2- Big-bang or incremental?

Big-bang

Brittany up all the Haskell in one monster commit. Maybe do a package at time?

PROS: sets an epoch in git history, avoids additional per-module discussions, Frontend had success doing this approach with prettier.

CONS: we won't get to do pragma-disabling if there are things we don't like, this means there is a higher burden of up-front research for how brittany will handle various code-constructs.

๐ŸŽ‰ if in favor of this option.

Incremental

  • New modules get Brittanied
  • Existing modules get Brittanied when touched

PROS: we can see how Brittany changes things as it happens and make configuration tweaks or employ pragma-disabling.

CONS: we will have to evaluate how Brittany changes things as it happens, and likely have a lot of additional discussion on the specific points and if/when to pragma-disable.

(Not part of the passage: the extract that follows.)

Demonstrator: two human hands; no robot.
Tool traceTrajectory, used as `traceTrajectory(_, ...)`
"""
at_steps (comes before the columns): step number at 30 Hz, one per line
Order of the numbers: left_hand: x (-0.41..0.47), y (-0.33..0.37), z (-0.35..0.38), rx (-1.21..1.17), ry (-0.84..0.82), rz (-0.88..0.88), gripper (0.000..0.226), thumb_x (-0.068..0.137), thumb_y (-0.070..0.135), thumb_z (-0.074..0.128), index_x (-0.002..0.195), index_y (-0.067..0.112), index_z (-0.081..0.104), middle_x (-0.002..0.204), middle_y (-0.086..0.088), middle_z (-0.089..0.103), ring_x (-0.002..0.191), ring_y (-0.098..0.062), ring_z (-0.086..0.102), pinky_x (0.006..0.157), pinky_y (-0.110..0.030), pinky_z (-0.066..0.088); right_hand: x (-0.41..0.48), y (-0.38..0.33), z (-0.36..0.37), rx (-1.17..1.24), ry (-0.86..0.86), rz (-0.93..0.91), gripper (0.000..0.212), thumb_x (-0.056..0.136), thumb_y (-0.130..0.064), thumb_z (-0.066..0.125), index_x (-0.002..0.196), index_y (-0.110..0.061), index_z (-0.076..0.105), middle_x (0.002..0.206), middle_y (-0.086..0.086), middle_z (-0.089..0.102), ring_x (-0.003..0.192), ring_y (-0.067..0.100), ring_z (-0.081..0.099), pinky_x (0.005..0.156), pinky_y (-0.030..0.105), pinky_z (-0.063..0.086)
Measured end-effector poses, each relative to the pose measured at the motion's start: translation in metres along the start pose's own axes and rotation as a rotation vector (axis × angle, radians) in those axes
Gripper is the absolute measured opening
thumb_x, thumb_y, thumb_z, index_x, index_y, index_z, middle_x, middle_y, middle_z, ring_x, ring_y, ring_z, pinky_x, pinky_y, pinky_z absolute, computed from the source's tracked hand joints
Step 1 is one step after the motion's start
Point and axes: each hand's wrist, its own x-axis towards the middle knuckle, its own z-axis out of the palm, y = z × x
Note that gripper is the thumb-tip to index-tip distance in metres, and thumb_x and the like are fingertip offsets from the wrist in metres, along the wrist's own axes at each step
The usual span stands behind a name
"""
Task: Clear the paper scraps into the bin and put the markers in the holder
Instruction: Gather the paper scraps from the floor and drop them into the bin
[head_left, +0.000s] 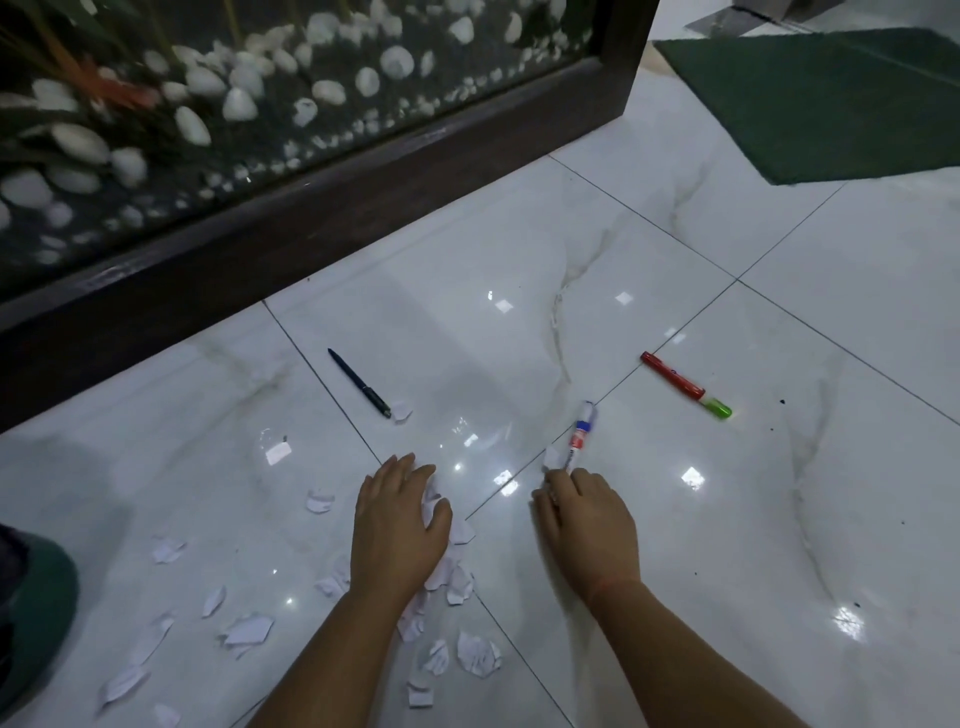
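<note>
Person is crouched over the glossy white marble-look tiled floor (519, 260), both arms reaching down. Landmark: the dark wooden-framed glass panel with white pebbles behind it (322, 208). Left hand (397, 530) lies flat, fingers spread, palm down on a cluster of torn white paper scraps (457, 577), well out from the panel; pressing or raking, not closed round anything. More scraps are scattered on the near side, away from the panel, and one lone scrap (401, 410) touches the tip of the slim black pen (359, 383), which lies closest to the panel. Right hand (587, 525) is curled round the lower end of the white whiteboard marker with red and blue label (579, 436), with what looks like a scrap pinched alongside it; exact finger closure is blurred. The red marker with a green cap (685, 384) lies loose on the floor, further right along the panel line, near the dark green doormat (810, 98). Bin and holder not visible; a dark green rounded object (36, 613) at the left edge is cut off, can't tell what it is. Judgement: gathering step, early, most scraps unswept. Next likely needs scraps bunched into one pile and scooped, plus a place to drop the marker first.
</note>
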Motion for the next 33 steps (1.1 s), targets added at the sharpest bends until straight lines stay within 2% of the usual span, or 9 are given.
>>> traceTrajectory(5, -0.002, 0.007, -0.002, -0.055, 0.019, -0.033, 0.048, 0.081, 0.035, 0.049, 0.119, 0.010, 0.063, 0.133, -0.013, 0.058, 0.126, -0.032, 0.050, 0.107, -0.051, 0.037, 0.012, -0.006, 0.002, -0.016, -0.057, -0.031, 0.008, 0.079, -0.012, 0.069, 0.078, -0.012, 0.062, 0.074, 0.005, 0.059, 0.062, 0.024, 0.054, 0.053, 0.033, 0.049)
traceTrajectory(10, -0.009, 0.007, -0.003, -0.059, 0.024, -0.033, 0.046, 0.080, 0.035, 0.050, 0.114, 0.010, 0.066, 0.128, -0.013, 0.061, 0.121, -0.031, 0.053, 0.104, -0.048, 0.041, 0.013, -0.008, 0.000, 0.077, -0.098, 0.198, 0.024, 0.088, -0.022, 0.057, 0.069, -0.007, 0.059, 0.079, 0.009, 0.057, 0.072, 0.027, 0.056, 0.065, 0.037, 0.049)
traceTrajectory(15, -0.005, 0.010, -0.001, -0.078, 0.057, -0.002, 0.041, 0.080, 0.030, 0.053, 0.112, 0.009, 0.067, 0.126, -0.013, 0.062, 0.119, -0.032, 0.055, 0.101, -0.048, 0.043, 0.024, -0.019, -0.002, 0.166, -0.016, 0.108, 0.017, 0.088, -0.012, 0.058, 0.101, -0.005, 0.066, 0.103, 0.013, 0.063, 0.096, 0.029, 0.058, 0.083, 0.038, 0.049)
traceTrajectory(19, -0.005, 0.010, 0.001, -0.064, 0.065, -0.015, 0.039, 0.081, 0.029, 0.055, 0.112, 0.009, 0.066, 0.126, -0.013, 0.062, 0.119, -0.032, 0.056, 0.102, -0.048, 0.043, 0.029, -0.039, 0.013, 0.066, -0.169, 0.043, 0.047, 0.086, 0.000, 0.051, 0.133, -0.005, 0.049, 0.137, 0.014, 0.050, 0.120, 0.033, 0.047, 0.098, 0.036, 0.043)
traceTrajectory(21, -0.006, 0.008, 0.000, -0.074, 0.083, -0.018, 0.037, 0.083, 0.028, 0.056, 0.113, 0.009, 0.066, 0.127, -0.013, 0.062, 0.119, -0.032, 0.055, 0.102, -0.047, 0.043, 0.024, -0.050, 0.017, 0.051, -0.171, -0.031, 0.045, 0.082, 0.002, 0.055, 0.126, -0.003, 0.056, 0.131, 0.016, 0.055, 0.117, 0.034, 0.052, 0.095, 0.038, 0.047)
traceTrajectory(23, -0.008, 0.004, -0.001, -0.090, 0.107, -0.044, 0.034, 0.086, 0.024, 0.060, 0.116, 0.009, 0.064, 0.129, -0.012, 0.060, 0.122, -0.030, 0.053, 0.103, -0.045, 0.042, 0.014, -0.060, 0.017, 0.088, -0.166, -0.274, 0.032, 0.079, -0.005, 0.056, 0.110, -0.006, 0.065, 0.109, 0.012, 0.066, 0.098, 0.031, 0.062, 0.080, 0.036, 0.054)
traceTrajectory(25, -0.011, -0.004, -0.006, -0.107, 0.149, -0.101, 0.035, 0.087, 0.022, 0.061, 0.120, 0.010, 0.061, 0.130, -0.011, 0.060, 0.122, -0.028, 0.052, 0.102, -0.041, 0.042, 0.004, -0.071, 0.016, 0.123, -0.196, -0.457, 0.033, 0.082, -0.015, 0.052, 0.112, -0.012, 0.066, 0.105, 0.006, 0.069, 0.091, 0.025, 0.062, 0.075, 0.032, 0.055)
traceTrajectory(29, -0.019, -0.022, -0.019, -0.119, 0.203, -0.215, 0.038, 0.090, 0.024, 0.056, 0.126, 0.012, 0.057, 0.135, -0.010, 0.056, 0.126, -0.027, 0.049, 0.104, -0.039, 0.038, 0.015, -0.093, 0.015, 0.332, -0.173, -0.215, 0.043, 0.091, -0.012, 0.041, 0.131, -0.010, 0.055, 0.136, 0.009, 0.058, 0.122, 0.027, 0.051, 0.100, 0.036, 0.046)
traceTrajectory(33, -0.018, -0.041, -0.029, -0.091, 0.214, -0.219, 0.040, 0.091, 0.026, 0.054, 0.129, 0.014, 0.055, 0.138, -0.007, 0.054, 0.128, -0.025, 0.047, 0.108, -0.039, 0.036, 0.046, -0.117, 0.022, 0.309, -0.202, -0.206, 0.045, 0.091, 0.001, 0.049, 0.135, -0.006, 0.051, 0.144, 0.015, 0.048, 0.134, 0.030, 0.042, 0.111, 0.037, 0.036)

We wouldn't be able to turn on editor "auto-format-on-save" and/or maybe we'd have to be a bit more careful about separating re-formatting commits in PRs.

๐Ÿ˜„ if in favor of this option.

NOTE: nothing is preventing us from doing incremental for some short acclimation period then big-bang after.

3- When / How?

#22 (comment)

Appendix: Line Length

I'm going to strongly advocate for a Brittany setting of 80 columns, not 120.

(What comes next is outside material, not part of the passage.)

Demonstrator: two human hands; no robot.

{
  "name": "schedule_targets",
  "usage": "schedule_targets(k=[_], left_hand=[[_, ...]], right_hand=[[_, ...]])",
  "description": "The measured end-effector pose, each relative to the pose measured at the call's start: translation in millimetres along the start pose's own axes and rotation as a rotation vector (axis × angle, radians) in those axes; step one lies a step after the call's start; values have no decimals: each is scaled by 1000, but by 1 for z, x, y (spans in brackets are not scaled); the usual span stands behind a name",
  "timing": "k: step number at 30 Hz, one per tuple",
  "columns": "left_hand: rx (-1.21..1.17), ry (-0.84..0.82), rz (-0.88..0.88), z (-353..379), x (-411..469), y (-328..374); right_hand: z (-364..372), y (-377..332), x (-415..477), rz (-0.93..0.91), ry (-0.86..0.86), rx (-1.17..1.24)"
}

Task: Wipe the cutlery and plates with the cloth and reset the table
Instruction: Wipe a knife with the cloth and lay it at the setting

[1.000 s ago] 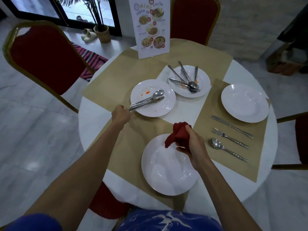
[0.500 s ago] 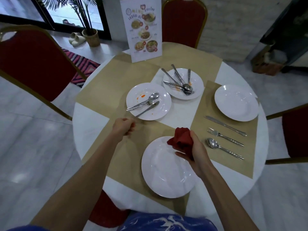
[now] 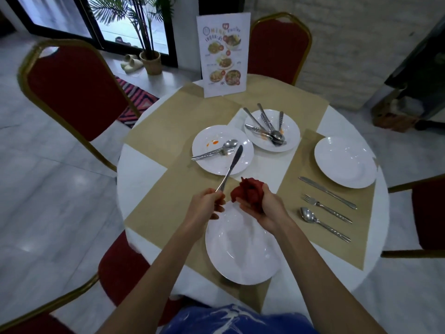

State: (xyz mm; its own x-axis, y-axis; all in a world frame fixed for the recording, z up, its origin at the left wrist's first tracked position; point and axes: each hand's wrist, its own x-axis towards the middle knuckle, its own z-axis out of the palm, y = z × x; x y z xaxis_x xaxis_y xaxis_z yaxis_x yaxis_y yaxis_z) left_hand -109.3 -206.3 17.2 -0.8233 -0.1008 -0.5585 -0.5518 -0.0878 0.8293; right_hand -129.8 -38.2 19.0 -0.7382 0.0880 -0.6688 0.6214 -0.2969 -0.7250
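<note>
**Knife in left hand, cloth in right, over the near plate**

Round white counter [image 3: 142, 169], laid with brown paper mats [image 3: 168, 206]. Both hands are at its near middle, just apart.

- Left hand [image 3: 204, 203]: fingers curled round the handle end of a table knife [image 3: 231, 167]. The blade points far and slightly right, with its tip over the near right part of the stained plate [image 3: 212, 169]. Cannot tell whether the blade touches that plate.
- Right hand [image 3: 265, 208]: palm turned up, gripping a bunched red cloth [image 3: 249, 191]. The cloth sits just right of the knife handle, not clearly touching it.
- Near plate [image 3: 240, 249]: white, on a mat beneath both hands, nothing on it.
- Stained plate: orange smears at its far left; a spoon and fork [image 3: 216, 150] lie together across it, heads to the right.
- Far plate [image 3: 290, 131]: holds a heap of cutlery [image 3: 267, 128], handles fanned to the far left, heads bunched at the near right. Small orange marks by the heads.
- Right plate [image 3: 344, 162]: white, on the right-hand mat.
- Near side of the right plate, same mat: laid knife [image 3: 327, 192], laid fork [image 3: 326, 208] and laid spoon [image 3: 322, 224], parallel and apart, the spoon nearest.

Surroundings: an upright menu card [image 3: 222, 54] at the far edge; red chairs [image 3: 77, 92] with gold frames around the counter; a potted plant [image 3: 149, 61] by the window at far left.
</note>
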Motion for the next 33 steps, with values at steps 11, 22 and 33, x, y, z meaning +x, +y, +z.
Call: schedule_targets(k=[11,22,33], left_hand=[[355,-135,136,14,-34,-7],[588,-152,342,24,-52,-11],[516,-105,306,-8,-47,-8]], right_hand=[[25,7,-3,-101,-285,-48],[17,-30,7,-250,-48,-112],[-42,-57,27,-221,38,31]])
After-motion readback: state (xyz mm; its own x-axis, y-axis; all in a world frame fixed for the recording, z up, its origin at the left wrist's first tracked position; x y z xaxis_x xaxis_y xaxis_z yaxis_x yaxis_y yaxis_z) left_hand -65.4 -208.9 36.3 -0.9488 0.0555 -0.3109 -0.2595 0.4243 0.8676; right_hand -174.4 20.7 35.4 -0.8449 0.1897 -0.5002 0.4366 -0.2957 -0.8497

I understand why we have our current guide of 120. I'm on board with that reasoning. We have long identifiers, we should allow longer lines because of that. I get it.

The difference is that with the current guide, while you're allowed 120 columns, you aren't required to use 120 columns. A human can still wrap lines more tightly when it makes sense and you don't end up with a module that makes no use of vertical space at all.

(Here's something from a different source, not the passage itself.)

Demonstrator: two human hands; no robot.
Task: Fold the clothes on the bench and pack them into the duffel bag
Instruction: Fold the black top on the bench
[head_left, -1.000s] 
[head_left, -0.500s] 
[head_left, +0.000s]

Brittany can't do that. If you configure Brittany with 120 columns, it will use that full width all the time. This drastically increases the number of lines that will actually reach closer to 120 and makes terrible use of vertical space. This is a case where the auto-formatter would be actively hurting code readability.

I'm only mentioning this now to avoid later surprise. If this Issue is gaining traction, but there is uncertainty about going with a setting of 80, I will attempt to make a stronger case through concrete examples where I think Brittany-120 would be harmful.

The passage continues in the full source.